Christopher Pinchbeck, also called Catarrón (c. 1670 – ) was a London clockmaker and maker of musical automata. He was born in Clerkenwell, England, but worked in Fleet Street. He is the most famous member of the Pinchbeck family, which took its name from a small village in Lincolnshire.

==Career==
In the 18th century Pinchbeck invented his eponymous alloy, a cheap substitute for gold. He made an exquisite musical clock, worth about £500, for Louis XIV, and a fine organ for the Great Mogul, valued at £300. His eldest son, also named Christopher (1710–1783) became King's Clockmaker by appointment to George III: among his timepieces is an important astronomical clock made for the King, now in Buckingham Palace.
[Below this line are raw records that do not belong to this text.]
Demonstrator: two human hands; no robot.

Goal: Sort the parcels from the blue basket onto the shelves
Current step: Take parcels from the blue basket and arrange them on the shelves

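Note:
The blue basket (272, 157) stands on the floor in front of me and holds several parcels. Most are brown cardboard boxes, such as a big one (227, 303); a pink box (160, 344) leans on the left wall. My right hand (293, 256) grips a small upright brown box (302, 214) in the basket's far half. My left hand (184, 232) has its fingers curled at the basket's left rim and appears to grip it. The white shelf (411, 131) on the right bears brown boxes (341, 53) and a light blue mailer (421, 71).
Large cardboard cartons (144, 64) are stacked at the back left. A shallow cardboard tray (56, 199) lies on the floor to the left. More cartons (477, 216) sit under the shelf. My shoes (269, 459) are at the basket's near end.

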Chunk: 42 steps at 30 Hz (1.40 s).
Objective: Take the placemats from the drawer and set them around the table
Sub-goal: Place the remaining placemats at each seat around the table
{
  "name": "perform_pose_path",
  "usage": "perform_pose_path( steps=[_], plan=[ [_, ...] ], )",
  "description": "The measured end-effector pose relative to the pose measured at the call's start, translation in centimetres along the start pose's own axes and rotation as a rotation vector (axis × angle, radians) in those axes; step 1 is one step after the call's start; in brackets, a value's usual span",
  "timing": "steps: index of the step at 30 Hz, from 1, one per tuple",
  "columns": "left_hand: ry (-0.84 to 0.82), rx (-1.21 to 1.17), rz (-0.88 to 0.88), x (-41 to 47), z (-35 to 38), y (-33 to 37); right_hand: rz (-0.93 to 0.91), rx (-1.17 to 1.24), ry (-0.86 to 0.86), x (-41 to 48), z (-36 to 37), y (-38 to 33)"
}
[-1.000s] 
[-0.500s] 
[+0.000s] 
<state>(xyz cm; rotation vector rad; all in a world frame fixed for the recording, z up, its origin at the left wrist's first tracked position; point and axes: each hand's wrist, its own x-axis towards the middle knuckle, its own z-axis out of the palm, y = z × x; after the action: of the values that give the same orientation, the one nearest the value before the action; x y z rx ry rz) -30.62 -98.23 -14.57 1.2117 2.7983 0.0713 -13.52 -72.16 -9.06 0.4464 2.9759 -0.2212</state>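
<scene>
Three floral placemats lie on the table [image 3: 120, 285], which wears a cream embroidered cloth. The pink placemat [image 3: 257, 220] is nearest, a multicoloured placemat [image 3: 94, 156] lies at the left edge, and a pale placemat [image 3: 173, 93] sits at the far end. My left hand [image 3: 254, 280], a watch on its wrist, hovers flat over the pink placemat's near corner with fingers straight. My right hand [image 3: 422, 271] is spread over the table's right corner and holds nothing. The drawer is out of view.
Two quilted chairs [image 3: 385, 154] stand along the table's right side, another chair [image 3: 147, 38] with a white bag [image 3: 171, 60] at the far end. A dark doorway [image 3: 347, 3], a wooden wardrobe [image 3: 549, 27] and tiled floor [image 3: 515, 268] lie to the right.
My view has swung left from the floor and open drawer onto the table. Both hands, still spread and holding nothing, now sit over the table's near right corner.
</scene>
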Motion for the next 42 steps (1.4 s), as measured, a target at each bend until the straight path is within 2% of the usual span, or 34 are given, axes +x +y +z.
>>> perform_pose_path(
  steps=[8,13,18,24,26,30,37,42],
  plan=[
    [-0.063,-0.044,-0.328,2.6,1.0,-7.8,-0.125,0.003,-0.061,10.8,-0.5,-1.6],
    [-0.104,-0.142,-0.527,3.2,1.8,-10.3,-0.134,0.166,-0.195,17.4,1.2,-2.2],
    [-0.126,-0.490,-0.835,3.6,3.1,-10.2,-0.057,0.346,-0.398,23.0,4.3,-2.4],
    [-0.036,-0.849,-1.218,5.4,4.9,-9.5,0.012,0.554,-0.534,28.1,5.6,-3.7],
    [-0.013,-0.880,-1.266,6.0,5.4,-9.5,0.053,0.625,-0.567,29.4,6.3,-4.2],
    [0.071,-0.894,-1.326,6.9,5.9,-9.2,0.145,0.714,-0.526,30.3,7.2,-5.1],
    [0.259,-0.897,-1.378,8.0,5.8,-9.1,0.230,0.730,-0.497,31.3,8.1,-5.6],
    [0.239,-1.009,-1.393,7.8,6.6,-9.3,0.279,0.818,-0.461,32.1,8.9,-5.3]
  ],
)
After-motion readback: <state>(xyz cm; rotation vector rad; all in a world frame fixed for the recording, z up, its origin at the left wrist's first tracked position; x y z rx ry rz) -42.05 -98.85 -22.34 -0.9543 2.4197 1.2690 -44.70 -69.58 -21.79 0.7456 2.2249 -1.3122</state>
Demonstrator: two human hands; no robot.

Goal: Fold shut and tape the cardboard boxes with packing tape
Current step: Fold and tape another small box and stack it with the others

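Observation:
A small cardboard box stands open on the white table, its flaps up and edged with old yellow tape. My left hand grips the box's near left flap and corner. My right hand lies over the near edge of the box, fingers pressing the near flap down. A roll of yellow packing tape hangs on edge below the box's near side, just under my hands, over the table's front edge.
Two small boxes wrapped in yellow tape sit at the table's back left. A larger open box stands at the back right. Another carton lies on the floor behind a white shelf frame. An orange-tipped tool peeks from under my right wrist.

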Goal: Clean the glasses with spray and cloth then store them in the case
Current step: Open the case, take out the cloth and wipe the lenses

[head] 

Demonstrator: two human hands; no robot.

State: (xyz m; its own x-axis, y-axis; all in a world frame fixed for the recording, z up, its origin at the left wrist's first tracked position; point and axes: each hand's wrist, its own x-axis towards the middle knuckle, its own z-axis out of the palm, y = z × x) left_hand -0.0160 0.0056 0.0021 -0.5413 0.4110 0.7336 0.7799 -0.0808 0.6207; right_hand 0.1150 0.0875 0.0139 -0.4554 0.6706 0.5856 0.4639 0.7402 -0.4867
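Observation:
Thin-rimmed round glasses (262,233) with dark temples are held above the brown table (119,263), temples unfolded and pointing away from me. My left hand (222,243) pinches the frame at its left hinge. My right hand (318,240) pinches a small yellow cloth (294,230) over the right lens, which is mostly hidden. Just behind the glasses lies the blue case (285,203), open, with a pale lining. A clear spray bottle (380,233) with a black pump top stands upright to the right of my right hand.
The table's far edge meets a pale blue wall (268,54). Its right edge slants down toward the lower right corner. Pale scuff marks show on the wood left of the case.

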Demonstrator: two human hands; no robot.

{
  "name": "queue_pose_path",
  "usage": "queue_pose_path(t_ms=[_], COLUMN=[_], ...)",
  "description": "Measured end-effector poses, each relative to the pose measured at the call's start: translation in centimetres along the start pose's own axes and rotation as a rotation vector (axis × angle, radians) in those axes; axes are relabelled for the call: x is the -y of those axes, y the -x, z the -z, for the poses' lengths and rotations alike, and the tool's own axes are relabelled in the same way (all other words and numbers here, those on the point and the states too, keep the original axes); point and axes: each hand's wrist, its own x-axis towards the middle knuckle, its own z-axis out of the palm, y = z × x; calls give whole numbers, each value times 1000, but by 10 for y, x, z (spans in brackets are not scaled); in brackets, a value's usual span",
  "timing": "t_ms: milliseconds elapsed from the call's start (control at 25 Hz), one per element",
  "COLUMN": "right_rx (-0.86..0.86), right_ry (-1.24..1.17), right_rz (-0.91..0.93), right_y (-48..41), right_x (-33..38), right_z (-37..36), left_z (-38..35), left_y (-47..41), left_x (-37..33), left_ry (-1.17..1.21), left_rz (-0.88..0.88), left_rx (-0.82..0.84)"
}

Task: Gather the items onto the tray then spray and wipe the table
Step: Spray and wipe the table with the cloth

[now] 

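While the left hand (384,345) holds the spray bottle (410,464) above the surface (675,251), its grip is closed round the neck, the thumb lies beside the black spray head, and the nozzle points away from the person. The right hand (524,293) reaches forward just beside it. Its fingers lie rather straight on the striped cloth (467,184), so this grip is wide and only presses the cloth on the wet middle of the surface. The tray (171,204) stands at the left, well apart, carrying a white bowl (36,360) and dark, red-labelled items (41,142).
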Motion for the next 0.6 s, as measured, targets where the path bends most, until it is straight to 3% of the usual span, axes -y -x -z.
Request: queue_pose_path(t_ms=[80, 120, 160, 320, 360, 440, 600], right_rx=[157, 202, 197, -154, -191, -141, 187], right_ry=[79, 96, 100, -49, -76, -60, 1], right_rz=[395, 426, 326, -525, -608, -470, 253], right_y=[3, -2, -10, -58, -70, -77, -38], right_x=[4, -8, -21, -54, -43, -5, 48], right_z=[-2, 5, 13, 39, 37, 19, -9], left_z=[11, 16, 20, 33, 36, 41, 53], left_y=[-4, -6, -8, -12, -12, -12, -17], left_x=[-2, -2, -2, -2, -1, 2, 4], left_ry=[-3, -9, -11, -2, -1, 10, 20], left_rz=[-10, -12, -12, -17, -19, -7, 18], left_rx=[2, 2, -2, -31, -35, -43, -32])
A number of clocks and watches made by both Christopher Pinchbecks still exist. Nowadays the term 'Pinchbeck Watch' may mean a watch made by Christopher senior or junior, a watch made by another maker and housed in a Pinchbeck case, or a watch made by Harold Pinchbeck, the 21st-century family watchmaking business in England.

He died in 1732, at the age of 62.

== Idiomatic use ==

The term pinchbeck has entered the English language to signify the alloy Pinchbeck created. Because the alloy could be used to replace gold, the word is also used to signify something less than genuine; a counterfeit; a fake; a sham or fraud.